Teemo doesn't want to eat anything but chicken. I tried to add rice, veggies, dry kibbles but he just spitted it out. If I am to grind up kibbles and mix with the chicken, he would smell it and walk away.
Any veggies you can recommend for picky eater? He hates carrots, celery..well I can't think of a veggie that he would eat.

I'm also thinking of buying supplement powder and mix it with his chicken. Would that be sufficient? He went 2 days without eating before when I tried to make him eat other stuffs


----------



## misstray

Our pets learn, if we let them, that if they wait long enough the better stuff will get offered. I think this is a problem more with smaller dogs because we worry more about if they aren't eating and start to panic and then up the ante. This creates picky eaters.

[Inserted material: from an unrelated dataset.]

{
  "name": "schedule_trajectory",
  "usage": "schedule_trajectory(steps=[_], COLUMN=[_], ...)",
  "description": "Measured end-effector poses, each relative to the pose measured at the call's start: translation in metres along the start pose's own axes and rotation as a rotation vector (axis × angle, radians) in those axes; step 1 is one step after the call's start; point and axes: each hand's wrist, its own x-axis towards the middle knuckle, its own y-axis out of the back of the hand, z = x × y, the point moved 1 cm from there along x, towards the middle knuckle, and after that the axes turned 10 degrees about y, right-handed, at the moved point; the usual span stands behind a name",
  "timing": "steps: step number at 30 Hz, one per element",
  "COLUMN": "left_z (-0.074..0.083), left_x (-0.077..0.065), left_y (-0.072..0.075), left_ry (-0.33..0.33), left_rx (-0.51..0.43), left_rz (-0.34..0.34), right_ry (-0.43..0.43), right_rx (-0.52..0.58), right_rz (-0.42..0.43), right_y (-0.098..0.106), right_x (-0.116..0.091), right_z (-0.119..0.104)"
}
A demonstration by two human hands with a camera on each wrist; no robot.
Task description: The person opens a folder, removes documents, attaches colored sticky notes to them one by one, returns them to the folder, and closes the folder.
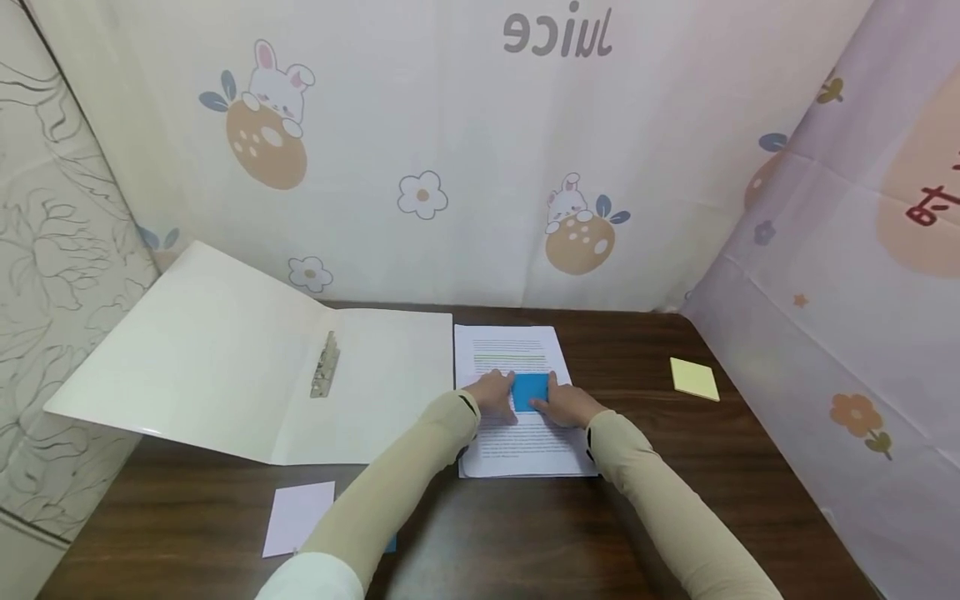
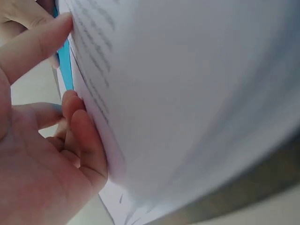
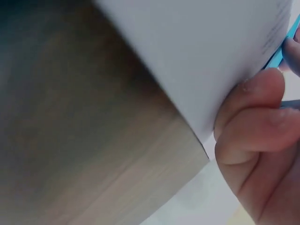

In my opinion, what you need to do is pick what you feel is a nutritious meal and is what you are going to feed and then stick with it. If the pup doesn't eat his meal, then take it away until the next meal. The dog will soon learn to eat when it's offered and finds out the better stuff isn't forthcoming.


----------



## clare

misstray said:


> Our pets learn, if we let them, that if they wait long enough the better stuff will get offered. I think this is a problem more with smaller dogs because we worry more about if they aren't eating and start to panic and then up the ante. This creates picky eaters.
> 
> In my opinion, what you need to do is pick what you feel is a nutritious meal and is what you are going to feed and then stick with it. If the pup doesn't eat his meal, then take it away until the next meal. The dog will soon learn to eat when it's offered and finds out the better stuff isn't forthcoming.


Absolutely,who is training who!?


----------



## dreamsie

I don't mind cooking chicken for him everyday. I was just afraid that chicken + supplement powder might not be enough.  Will try with veggies again.


----------



## showelott

There is a Facebook group called "Raw Feeding (RF)" that is a great resource if you are looking to feed a raw diet.

Also, Sue Ailsby (at www.sue-eh.ca) has a great article on how to teach a picky dog to eat. Here's the link to it: http://www.sue-eh.ca/page24/page39/


----------



## davetgabby

if you want to home cook, i would strongly suggest a nutritionist .


----------



## atsilvers27

If he is only going to eat the chicken then, clearly that won't work. If you can get your hands on Fresh Pets dog food, it is minimally processed and looks like a sausage, you just chop it up. It is a complete food with the right balance of nutrients, vitamins and minerals. Great for picky eaters, I add it to my dog's dry kibble. If you only feed that you also need to give hard chews and make sure the teeth stay in good shape. Feeding chicken and supplements only is not balanced and you will eventually end up with a sick dog and expensive vet bills, especially if your dog is a puppy and you don't provide the right nutrients for proper growth. You probably have to stop feeding the chicken and find something he likes. After he is on a regular diet you can reintroduce chicken for training only, IMO. 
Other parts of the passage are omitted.